What this task involves. Output the data below exactly. Leave nothing out.

Collected data.
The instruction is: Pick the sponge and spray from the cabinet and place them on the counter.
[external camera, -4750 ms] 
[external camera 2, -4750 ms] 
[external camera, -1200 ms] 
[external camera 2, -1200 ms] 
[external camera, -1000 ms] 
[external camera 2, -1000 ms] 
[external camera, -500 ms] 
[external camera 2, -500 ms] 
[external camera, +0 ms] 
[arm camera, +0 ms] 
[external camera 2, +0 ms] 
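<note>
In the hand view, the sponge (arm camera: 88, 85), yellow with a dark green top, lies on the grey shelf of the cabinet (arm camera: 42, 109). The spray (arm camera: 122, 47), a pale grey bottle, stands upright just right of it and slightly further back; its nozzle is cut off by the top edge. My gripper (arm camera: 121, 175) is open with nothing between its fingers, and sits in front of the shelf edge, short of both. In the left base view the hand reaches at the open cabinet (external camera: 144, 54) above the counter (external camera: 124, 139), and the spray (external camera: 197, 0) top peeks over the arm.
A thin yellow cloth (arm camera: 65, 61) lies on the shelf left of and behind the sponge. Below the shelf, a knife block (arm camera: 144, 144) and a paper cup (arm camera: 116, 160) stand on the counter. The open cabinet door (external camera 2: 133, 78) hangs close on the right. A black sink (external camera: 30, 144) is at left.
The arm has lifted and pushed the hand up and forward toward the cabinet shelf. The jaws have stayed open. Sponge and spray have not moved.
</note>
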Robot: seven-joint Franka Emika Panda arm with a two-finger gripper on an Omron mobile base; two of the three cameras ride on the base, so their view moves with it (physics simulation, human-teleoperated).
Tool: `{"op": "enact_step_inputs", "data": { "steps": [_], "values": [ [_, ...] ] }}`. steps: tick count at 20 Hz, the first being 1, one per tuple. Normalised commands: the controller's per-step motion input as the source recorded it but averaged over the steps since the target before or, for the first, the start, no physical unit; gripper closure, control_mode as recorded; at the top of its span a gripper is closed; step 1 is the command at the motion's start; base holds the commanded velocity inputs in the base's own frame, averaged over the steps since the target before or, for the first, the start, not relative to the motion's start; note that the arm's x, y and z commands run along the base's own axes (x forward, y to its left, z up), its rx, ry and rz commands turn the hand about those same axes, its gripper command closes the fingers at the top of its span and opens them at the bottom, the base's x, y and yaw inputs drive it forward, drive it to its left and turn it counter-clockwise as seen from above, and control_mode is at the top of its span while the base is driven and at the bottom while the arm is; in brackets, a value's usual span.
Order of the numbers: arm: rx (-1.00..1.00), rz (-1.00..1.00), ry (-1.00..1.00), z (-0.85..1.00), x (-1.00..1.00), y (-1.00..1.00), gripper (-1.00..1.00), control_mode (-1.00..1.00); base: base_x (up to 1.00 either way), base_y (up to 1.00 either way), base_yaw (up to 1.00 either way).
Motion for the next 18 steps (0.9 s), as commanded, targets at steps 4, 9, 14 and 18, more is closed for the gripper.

Exercise result.
The instruction is: Pick the sponge and spray from the cabinet and place them on the counter.
[external camera, -4750 ms] 
[external camera 2, -4750 ms] 
[external camera, -1200 ms] 
[external camera 2, -1200 ms] 
[external camera, -1000 ms] 
[external camera 2, -1000 ms] 
[external camera, -500 ms] 
[external camera 2, -500 ms] 
[external camera, +0 ms] 
[arm camera, +0 ms] 
[external camera 2, +0 ms] 
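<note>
In the hand view, the sponge (arm camera: 88, 85), yellow with a dark green top, lies on the grey shelf of the cabinet (arm camera: 42, 109). The spray (arm camera: 122, 47), a pale grey bottle, stands upright just right of it and slightly further back; its nozzle is cut off by the top edge. My gripper (arm camera: 121, 175) is open with nothing between its fingers, and sits in front of the shelf edge, short of both. In the left base view the hand reaches at the open cabinet (external camera: 144, 54) above the counter (external camera: 124, 139), and the spray (external camera: 197, 0) top peeks over the arm.
A thin yellow cloth (arm camera: 65, 61) lies on the shelf left of and behind the sponge. Below the shelf, a knife block (arm camera: 144, 144) and a paper cup (arm camera: 116, 160) stand on the counter. The open cabinet door (external camera 2: 133, 78) hangs close on the right. A black sink (external camera: 30, 144) is at left.
The arm has lifted and pushed the hand up and forward toward the cabinet shelf. The jaws have stayed open. Sponge and spray have not moved.
</note>
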Robot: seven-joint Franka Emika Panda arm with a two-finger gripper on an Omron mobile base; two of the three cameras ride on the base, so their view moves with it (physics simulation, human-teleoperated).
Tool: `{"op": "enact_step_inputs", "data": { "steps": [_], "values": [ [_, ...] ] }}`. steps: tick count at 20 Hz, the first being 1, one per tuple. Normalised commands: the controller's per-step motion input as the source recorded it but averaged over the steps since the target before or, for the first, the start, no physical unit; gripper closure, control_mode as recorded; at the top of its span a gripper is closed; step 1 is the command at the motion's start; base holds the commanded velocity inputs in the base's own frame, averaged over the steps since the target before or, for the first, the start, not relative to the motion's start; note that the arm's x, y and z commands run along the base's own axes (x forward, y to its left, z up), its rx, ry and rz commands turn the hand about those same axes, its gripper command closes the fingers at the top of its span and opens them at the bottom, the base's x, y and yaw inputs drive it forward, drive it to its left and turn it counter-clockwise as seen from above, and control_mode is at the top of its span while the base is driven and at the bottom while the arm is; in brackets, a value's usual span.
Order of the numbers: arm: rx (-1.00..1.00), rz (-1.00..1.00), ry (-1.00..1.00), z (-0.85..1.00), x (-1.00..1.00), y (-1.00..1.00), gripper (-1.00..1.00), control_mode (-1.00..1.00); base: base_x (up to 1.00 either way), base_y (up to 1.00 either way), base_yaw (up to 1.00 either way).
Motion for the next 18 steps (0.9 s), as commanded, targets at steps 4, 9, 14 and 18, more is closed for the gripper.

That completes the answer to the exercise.